A lot of people will make the argument that "you can't blame people for going with the cheapest option out there that can get the job done". They say it's the American and capitalist way. After all, it's our fault as employees for not being competitive with our salaries. Brushing aside the whole "...while we give these same companies major tax breaks and incentives and our own government won't even employ us to do our own jobs... that our own taxes are paying for", the major problem is that we *can't* compete.
How can I compete with someone who makes $4,400/yr and yet live in America? They want to pay me Indian wages while paying American prices. After tax and other required withdrawals, that $4,400/yr wouldn't even cover the gas to get to and from work.
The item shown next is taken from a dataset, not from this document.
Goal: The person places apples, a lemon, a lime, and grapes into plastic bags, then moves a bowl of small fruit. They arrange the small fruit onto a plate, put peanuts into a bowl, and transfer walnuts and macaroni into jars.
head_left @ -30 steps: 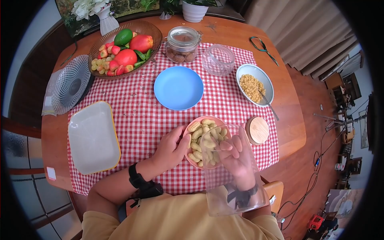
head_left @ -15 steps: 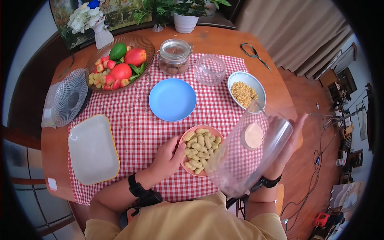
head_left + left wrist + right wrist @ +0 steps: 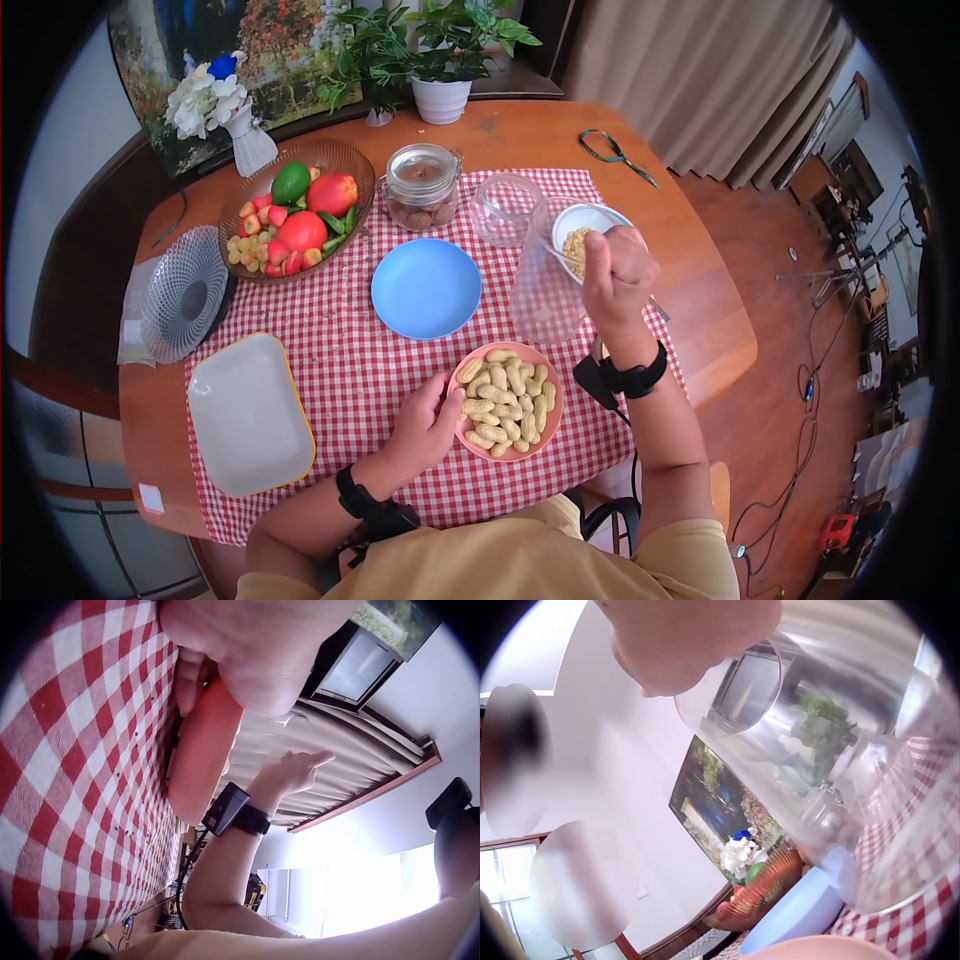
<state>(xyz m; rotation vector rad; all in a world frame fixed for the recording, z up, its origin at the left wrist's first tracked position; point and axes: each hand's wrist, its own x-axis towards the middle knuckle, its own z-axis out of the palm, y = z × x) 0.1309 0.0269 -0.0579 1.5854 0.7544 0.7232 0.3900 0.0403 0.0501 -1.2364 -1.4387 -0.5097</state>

I'd need an entire second salary just to pay for parking while at work.
who never fucking cut their costs even if they get stuff produced for cents in china. moreover, prices of each class of goods appear to be fixed around their respective price margins for decades. despite costs have fallen down to tenth or lower from before, they havent budged to cut down costs. there was supposed to be competition. where is it ? why isnt a fucking single company cutting costs to get more market reach ?
all these show that there has been a fucking unsigned, unwritten cartel established in each walk of american consumer life, and they are practically price fixing like the LCD producers did a few years ago.
or, just like how riaa members has been charged with price fixing just today.
no, dont blame anyone else. the problems of america lies in its unbridled corporate structure. corporations are free to do anything, under the pretense of free market, yet the consumer doesnt appear to be making use of any of that freedom.
as a result, your cost of living is insanely high. nike produces shoes for a few bucks in pakistan, sells them for $20-30 in turkey, sells same shoes for $80-100 in usa. they are practically raping the shit out of you.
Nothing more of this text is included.